Oh great, magic too. Of course there’s magic involved. My suspension of disbelief had already been stretched so far as to think she’s a pony, and beyond that a unicorn. Why not add magic into the mix and shatter any semblance of reality existing as I know it? Heck, to anyone else right now I’d look like a crazy person talking to a trash can. I ought to make a tinfoil hat and wear a ratty-looking jacket while I’m at it.

I sighed. “Okay, let’s say I believe that too. Why should I trust anything that’s coming out of your mouth? For all I know, I think I’m still dreaming.”

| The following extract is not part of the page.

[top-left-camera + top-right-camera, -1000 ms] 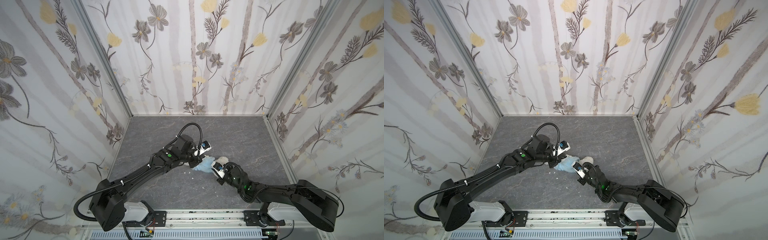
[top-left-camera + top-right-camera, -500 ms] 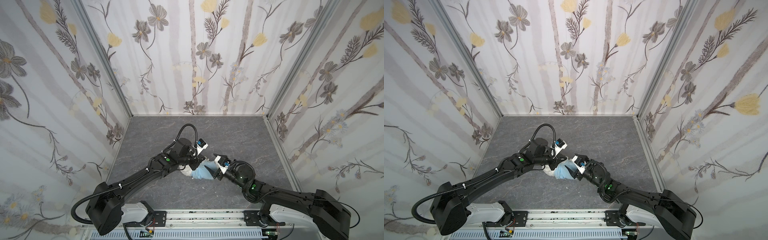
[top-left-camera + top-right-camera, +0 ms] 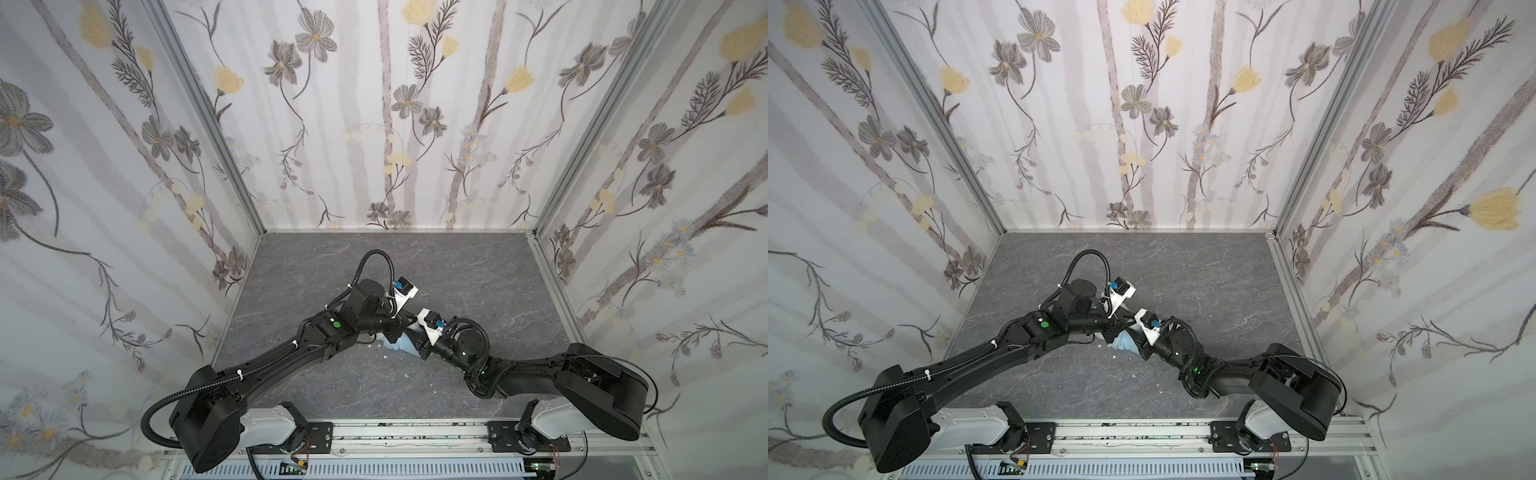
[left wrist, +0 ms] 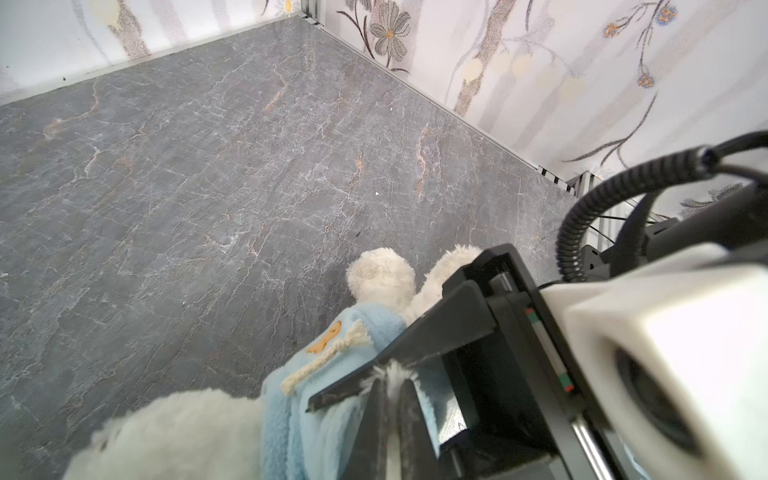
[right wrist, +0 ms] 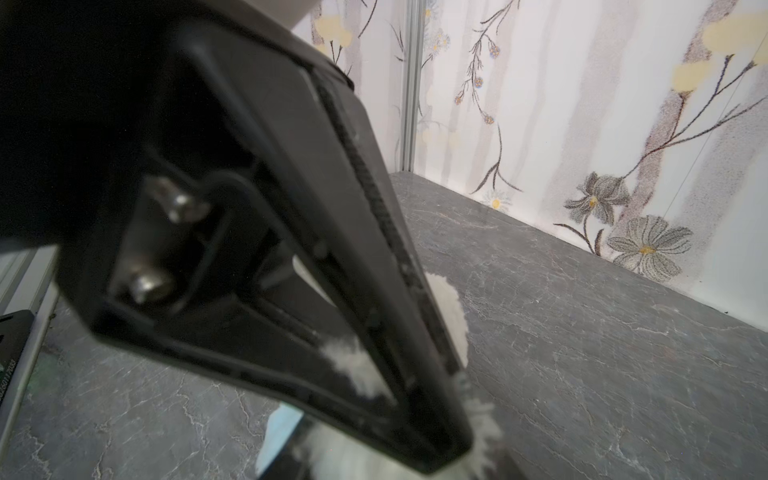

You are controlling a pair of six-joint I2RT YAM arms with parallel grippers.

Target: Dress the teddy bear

Suddenly, my body felt lighter as I was lifted into the air, enveloped in a sparkling pink aura. The horn on the pony’s head was glowing as well. It wasn’t difficult to make the connection that Trixie was using magic on me. I almost panicked and wanted to thrash around, but my limbs wouldn’t move, like they were all held down in vice grips.

I looked down at Trixie, who had a smirk on their face. “Satisfied you’re not dreaming now?”

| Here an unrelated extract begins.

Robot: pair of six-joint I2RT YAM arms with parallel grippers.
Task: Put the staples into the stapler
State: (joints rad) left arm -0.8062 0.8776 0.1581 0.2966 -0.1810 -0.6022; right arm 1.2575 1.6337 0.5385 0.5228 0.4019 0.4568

My answer was quick. “Y-yep, definitely not dreaming. Please put me down.”

I’m not going to lie, that was absolutely terrifying. She effortlessly picked me up, and could probably fling me around like a ragdoll if she wanted to. However, she set me down, and I breathed a large sigh of relief.

“Now then, it’s your turn. Tell Trixie what you are and your name.”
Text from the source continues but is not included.